Newsweek's Devin Gordon is certainly not objective when it comes to Philip Pullman, the atheist children's author behind the new movie The Golden Compass. He really appreciates it when the atheist denounces conservative Catholic leader William Donohue as a "nitwit."

In person, Pullman is tall and inviting, with ruddy features and thatchy gray hair, and when he gets going about the attacks on the film, it's a reminder of how enjoyable it is to observe a polite English gentleman properly outraged. Pullman does, in fact, describe himself as an atheist, but his vocation is storytelling, and his only agenda, he said during an interview with Newsweek, is "to get you to turn the page." "To regard it as this Donohue man has said—that I'm a militant atheist, and my intention is to convert people – how the hell does he know that? Why don't we trust readers? Why don't we trust filmgoers?" Pullman sighed. "Oh, it causes me to shake my head with sorrow that such nitwits could be loose in the world."

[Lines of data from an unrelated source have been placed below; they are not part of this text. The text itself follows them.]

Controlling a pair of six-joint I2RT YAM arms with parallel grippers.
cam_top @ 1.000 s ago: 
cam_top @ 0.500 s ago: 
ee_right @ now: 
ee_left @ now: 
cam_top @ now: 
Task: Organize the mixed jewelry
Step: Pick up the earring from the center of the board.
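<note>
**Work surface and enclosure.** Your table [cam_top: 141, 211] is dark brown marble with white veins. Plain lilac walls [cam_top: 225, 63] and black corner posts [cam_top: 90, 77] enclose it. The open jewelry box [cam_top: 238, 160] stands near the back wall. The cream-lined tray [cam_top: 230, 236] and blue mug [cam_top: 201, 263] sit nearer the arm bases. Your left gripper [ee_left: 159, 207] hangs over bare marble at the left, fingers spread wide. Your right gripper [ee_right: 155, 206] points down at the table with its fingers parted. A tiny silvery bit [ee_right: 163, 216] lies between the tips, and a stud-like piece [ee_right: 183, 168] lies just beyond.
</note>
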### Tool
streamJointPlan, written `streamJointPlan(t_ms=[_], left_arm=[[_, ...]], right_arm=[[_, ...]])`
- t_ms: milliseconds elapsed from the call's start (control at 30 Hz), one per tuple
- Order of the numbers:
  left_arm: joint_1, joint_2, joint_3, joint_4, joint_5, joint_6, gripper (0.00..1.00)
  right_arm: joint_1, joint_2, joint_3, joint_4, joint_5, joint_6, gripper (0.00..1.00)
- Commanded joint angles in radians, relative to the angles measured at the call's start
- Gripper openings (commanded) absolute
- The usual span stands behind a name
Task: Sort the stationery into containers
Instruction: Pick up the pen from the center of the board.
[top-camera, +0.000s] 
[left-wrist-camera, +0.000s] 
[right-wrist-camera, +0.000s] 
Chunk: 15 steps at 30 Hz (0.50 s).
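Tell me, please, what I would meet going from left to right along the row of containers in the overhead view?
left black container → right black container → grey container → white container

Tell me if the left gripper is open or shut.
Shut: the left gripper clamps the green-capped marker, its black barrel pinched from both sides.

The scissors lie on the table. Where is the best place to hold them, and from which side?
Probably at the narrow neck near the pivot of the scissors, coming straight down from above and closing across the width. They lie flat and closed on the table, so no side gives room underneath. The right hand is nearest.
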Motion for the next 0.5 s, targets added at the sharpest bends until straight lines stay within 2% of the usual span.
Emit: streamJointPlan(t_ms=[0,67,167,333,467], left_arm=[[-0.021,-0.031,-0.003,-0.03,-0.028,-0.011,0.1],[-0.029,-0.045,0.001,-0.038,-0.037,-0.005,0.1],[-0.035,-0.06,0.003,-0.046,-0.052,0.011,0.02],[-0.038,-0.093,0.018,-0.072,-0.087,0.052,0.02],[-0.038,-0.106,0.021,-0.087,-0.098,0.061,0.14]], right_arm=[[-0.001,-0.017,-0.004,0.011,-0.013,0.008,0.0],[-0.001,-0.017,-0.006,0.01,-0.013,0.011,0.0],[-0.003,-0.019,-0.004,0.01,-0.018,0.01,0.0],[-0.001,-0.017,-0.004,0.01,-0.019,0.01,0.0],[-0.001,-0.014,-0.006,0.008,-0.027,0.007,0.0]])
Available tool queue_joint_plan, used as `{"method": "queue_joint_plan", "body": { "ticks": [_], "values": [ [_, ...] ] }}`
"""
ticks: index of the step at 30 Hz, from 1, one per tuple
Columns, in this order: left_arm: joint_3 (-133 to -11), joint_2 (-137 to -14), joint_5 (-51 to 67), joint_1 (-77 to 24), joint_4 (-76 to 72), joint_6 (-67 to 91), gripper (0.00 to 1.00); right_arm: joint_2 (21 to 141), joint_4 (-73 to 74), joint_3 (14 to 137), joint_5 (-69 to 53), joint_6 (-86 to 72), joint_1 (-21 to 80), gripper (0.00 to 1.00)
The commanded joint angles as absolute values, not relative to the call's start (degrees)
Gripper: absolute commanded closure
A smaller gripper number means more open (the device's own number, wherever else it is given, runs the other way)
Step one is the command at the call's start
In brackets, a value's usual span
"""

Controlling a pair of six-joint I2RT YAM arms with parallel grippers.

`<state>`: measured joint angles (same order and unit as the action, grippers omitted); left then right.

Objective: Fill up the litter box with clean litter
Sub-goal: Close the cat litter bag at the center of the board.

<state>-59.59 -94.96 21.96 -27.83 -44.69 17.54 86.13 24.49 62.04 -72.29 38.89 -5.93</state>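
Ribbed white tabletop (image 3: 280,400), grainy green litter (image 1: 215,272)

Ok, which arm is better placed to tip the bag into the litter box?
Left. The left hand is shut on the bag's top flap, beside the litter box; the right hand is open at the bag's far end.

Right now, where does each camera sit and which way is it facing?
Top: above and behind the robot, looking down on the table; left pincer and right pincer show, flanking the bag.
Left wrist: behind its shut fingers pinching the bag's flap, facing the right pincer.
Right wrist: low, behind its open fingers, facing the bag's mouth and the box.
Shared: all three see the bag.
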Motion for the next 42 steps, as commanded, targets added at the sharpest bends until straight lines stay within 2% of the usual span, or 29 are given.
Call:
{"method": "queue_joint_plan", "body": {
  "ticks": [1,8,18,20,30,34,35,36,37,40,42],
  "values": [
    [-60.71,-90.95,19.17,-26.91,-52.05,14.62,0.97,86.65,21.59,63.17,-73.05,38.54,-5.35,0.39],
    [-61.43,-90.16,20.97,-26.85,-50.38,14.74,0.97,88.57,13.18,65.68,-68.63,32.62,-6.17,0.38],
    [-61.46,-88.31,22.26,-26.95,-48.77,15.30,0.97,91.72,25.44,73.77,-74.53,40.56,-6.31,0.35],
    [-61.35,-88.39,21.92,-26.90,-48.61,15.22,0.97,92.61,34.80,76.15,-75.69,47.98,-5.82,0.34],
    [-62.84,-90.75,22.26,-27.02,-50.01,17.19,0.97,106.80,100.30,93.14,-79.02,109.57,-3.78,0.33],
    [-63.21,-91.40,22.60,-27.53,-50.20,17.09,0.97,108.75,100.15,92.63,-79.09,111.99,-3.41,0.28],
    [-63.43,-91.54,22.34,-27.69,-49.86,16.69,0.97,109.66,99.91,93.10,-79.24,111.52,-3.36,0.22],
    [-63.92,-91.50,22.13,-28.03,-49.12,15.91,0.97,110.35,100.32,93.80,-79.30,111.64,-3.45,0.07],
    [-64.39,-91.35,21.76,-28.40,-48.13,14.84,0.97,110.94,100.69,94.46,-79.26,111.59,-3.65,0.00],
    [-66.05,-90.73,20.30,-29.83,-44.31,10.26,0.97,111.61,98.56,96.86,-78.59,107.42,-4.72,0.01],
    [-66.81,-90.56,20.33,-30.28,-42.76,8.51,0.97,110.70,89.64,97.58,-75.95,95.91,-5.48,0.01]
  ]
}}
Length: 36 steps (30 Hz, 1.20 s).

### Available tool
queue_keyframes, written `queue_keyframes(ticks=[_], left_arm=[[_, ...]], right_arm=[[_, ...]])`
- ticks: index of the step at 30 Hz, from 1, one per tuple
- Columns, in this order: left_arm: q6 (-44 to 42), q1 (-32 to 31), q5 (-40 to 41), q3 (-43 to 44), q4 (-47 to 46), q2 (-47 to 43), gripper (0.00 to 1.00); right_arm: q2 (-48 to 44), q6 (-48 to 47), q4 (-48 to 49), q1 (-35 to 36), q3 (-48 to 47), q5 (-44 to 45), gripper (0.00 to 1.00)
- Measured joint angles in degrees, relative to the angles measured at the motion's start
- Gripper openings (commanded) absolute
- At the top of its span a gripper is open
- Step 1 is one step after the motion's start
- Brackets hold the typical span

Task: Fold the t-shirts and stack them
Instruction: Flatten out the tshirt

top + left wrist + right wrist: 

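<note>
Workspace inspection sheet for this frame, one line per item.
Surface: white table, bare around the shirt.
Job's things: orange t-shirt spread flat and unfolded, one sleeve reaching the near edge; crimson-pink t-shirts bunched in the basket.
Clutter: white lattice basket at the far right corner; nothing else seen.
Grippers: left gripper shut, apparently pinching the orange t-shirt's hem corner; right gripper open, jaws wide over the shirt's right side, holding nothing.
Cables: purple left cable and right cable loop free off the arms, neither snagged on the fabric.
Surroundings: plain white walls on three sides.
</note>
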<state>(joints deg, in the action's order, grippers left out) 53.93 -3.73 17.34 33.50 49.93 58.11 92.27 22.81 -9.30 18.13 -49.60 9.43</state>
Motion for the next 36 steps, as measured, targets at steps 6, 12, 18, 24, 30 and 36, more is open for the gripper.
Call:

At this point a critic must ask: as much as he enjoyed the denunciation of Donohue, did Gordon check out Pullman's assertion of having no greater agenda than telling a rip-roaring tale? Even Snopes.com thinks Pullman's hostility to religion is no urban legend. How would Gordon greet some of these quotes from Pullman about his agenda?

In the February 19, 2001 Washington Post, Pullman stated clearly, in contrasting himself with C.S. Lewis, author of the Christian Narnia books for children:

"I'm trying to undermine the basis of Christian belief," says Pullman. "Mr. Lewis would think I was doing the Devil's work."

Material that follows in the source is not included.